One of the biggest bottlenecks we often hear about from customers during or after migrating their workloads is how complex their architecture is—they’ve got 2+ clouds, 5 DCs, 4 Co-Los, more users, more locations, and more applications—often built with many services stitched together. And they have no way to effectively measure and manage the SLAs around the workloads and applications.

When they have problems, they ask questions like “Is it a connectivity issue? Where?” “Am I taking extra hops to my applications instead of directly routing via the cloud backbone?” “How much am I spending with this cloud service provider?” “Did I leave any doors open when I opened up access to this application?” The interdependency swells with different functions focused on the various outcomes—each one becoming a potential source of performance degradation and security gaps, and each IT team trying to make decisions on which direction to double down vs. cut down, plan or justify investments, deal with cost management issues, and so on.

All of these elements need to work seamlessly in order to offer your users great application experience (application performance + security). Just imagine trying to manage thousands of containers distributed across the Internet, several clouds, and your DCs to ensure that the application SLAs and security posture is consistent across this new infrastructure. With this complexity, it became very clear to us that we need a unified way to define the SLA around application experience in the cloud and an easy way to measure it.

Why Is It Hard to Measure Application Experience Today?

Let’s take a recent example from a couple of our customer deployments.
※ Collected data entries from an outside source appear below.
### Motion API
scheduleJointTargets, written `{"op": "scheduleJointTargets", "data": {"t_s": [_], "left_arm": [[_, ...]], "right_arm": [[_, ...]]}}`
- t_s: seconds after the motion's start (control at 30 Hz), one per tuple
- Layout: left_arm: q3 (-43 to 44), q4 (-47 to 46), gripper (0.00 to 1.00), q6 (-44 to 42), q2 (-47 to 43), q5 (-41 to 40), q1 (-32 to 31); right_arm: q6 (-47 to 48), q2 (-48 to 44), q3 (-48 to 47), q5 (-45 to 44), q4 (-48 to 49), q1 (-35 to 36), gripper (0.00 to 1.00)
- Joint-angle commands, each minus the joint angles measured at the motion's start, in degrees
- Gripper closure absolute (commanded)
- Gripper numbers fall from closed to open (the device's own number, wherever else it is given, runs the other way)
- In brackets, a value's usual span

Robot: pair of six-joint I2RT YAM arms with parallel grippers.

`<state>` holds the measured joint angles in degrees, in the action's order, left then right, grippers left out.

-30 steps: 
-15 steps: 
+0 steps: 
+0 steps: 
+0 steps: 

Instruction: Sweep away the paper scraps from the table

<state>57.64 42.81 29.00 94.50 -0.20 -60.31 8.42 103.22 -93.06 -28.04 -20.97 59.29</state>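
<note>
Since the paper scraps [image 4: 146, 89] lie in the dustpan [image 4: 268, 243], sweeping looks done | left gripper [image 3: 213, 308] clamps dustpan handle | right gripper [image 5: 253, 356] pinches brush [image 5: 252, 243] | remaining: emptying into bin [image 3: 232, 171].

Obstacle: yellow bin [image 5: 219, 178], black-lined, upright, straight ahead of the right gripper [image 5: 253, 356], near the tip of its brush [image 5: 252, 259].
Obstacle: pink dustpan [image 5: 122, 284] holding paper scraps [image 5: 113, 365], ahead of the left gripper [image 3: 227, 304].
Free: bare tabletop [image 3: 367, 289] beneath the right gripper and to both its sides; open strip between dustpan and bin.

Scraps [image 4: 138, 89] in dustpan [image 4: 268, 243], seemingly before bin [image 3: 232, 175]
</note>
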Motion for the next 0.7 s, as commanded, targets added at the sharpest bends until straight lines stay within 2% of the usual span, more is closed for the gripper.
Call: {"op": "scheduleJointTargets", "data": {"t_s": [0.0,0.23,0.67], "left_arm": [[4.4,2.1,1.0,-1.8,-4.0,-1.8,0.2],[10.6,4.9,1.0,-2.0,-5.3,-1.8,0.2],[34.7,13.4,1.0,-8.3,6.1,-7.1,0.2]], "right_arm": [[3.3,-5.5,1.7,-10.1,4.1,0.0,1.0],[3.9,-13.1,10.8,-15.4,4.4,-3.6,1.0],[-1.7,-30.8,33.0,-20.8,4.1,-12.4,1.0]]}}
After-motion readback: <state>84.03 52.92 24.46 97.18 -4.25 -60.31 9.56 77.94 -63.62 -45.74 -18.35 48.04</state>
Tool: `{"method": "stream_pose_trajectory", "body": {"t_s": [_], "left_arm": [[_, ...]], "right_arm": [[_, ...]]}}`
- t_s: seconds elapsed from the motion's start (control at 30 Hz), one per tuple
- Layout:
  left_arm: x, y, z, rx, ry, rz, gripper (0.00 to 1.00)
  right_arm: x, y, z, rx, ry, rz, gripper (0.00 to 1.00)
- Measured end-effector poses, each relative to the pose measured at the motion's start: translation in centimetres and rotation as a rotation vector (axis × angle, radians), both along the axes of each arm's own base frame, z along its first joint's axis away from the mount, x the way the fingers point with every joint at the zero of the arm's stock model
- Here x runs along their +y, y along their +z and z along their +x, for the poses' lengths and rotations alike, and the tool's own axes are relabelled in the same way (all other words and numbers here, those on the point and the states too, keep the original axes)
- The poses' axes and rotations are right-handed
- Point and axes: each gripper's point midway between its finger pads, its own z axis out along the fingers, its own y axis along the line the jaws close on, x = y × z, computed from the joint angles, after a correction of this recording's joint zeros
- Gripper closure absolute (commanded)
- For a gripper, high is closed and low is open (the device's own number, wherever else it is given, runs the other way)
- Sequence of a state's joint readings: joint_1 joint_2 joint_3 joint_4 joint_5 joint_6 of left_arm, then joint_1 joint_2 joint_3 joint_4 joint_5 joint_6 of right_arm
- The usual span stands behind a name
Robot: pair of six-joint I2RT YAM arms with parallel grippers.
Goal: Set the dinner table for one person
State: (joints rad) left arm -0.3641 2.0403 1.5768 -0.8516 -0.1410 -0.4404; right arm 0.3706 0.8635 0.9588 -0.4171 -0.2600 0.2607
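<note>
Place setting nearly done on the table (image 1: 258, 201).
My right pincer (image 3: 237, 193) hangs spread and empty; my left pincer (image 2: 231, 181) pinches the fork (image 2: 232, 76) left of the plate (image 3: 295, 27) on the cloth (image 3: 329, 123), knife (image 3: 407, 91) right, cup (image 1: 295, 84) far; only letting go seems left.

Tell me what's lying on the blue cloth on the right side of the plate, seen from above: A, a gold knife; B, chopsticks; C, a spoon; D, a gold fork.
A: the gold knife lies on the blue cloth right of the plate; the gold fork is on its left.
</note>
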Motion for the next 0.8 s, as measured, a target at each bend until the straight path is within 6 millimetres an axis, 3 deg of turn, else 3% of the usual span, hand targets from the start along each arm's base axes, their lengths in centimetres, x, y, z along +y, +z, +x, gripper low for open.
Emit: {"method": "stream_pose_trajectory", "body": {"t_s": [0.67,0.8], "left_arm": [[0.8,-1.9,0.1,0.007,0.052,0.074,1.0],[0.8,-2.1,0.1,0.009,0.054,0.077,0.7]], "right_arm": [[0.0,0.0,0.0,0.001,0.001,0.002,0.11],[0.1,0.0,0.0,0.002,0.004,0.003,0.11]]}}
  1. A global consultancy firm with 325K users discovered slow performance to a migrated application, resulting in many support hours diagnosing the root cause and impacting their end users’ productivity. Their networking team looked at the problem from a lens of latency, routing topology, circuits in the path, DNS response time, and so on. They pulled in the security team when they discovered that the traffic is routed via a third-party security-as-a-service provider before reaching the application. Those regions faced issues because of the way the security provider’s architecture was set up—the connections from users and from the application had to meet at their service PoPs, which is a completely suboptimal path from the cloud service provider architecture
  2. Another Fortune 500 customer found that the IP overlay network they built between all of their cloud regions and the DC sites increased their overall risk profile. They had to plug all the holes using segmentation or add access control firewall rules. Any legitimate traffic they blocked during the exercise caused delay and frustration, ultimately impacting productivity for the business. 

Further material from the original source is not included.